EL HOGAR FILIPINO, Mutual Building and Loan Association, Plaintiff-Appellant, v. SEVERINO OLVIGA, ET AL., Defendants-Appellees.

Antonio Sanz for Appellant.

Argosino & Antipala for Appellees.

SYLLABUS


1. EVIDENCE; EVIDENTIARY VALUE OF A PUBLIC DOCUMENT CONTAINING A CONTRACT OF PURCHASE AND SALE. — The biased and interested testimony of the grantor and the vague and uncertain testimony of his son are insufficient to overcome a public instrument embodying a contract of purchase and sale drawn up with all the formalities prescribed by law. To hold otherwise would be to establish a very dangerous doctrine which would throw wide open the doors to fraud.

2. HOMESTEAD PATENT; REGISTRATION ACCORDING TO ACT NO. 496. — Once a homestead patent, issued according to the Public Land Act, is registered in conformity with the provisions of section 122 of Act No. 496, it becomes irrevocable and enjoys the same privileges as Torrens titles issued under the latter Act. (Aquino v. Director of Lands, 39 Phil., 850; Manalo v. Lukban and Liwanag, 48 Phil., 973.)
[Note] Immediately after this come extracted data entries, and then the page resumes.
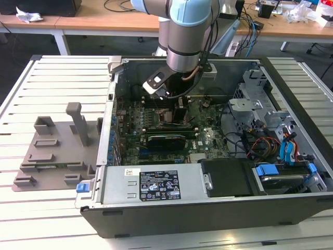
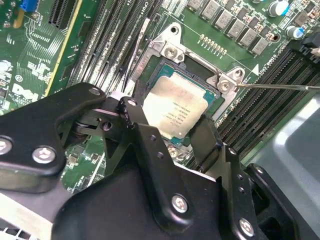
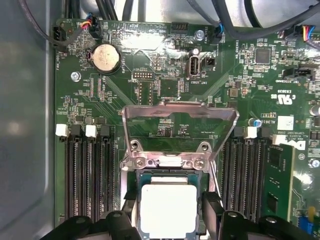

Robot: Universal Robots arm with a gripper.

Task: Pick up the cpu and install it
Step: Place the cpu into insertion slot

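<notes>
The cpu (image 2: 172, 106), a small square chip with a pale silver top, sits between my two black fingers directly over the metal-framed socket (image 2: 227, 82) of the green motherboard. My gripper (image 2: 168, 120) is shut on it, one finger against each opposite edge. In the first wrist view the cpu (image 3: 167, 207) lies within the socket frame (image 3: 165, 162), and the socket's load plate (image 3: 177, 117) stands flipped open behind it. Whether the chip rests in the socket or hovers just above it is not visible. In the exterior view my gripper (image 1: 174, 112) reaches down into the open computer case (image 1: 291, 104).
Memory slots (image 3: 87, 170) run along both sides of the socket, with a thin lever wire (image 2: 280, 86) sticking out beside it. A grey holder block (image 1: 57, 151) with upright posts lies outside the case at the exterior view's left. The power supply (image 1: 156, 183) and drive cage (image 1: 260, 114) crowd the case.
</notes>
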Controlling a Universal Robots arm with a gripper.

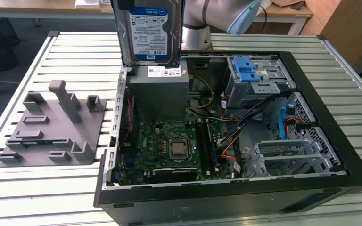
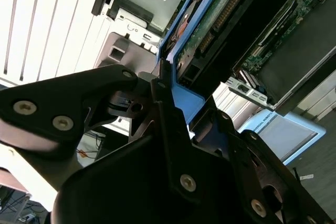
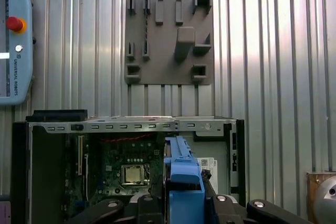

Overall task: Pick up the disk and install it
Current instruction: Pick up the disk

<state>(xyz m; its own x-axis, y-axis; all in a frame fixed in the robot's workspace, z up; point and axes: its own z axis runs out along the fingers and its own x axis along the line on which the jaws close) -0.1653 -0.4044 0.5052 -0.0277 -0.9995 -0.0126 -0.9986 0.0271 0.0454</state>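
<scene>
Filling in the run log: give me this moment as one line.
gripper: shut on disk | disk: held upright over the open computer case, by the power-supply box | install: not yet done

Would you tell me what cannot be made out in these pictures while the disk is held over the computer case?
- Exterior view: the top of the disk is cut off by the picture's upper edge.
- First wrist view: the disk stands edge-on in the gripper, so its label is hidden.
- Second wrist view: the gripper's black body covers the disk's held end.
- Exterior view: the inside of the drive cage is hidden under its blue latch.
</scene>
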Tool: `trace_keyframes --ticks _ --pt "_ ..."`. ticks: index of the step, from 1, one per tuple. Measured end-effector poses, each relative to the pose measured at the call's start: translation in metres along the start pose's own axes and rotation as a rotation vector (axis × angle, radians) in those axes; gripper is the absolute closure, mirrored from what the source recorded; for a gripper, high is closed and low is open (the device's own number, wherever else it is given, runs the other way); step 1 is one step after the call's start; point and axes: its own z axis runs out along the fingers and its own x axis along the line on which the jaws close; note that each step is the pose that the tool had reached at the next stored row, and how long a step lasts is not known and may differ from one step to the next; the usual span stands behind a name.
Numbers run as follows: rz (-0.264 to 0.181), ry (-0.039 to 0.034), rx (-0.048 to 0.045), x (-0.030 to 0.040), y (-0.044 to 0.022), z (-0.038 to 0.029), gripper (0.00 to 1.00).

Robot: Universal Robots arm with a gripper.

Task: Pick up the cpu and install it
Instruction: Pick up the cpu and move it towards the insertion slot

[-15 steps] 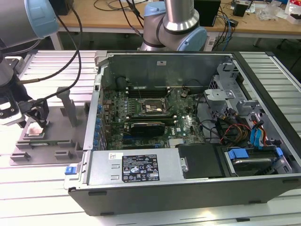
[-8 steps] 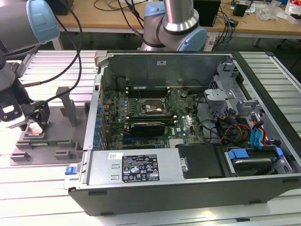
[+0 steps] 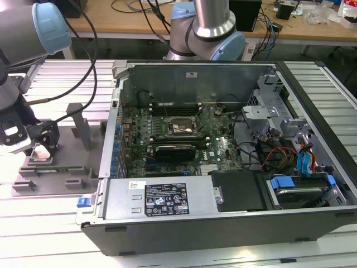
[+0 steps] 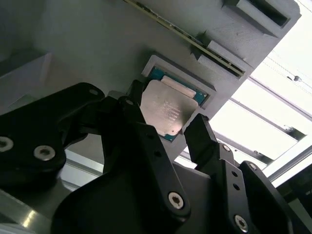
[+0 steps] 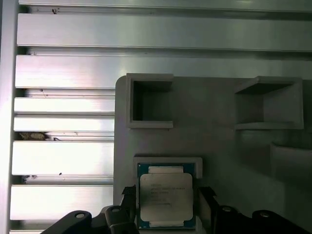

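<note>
Fingers of the black gripper stand spread astride the flat square silver-topped cpu, seated in the grey plastic fixture tray at the exterior view's nine o'clock. Probably light, stiff, fragile: grip opposite rim edges.

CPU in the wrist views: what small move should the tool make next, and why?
Probably close the tool on the cpu. Its fingers flank two opposite edges with slim gaps showing in the first wrist view, and the chip lies flat in its pocket in the grey fixture tray, not yet lifted.
</note>
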Motion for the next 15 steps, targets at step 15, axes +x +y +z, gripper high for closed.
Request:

3. ID.; ID.; EFFECT OF SUBSEQUENT REGISTRATION IN A CADASTRAL PROCEEDING. — When a homestead patent is registered in accordance with section 122 of Act No. 496 and a certificate of title issued in conformity therewith, the land thus registered cannot again be the subject of registration in a cadastral proceeding without the consent of the owner, and the title issued in the latter proceeding in violation of this principle is null and void and should be cancelled.


D E C I S I O N


IMPERIAL, J.:


The plaintiff, a mutual building and loan association, brought this action to recover from the defendants the title to and possession of a parcel of land, with the improvements thereon, situated in the barrio of Esperanza, of the municipality of Lopez, Province of Tayabas, and more particularly described in transfer certificates of title Nos. 5261 and 5617, both of which were issued by the register of deeds of the said province. In the same action, the plaintiff likewise seeks to recover from the said defendants damages in the sum of P2,000 plus whatever other amount proven at the trial as value of the fruits illegally received by them.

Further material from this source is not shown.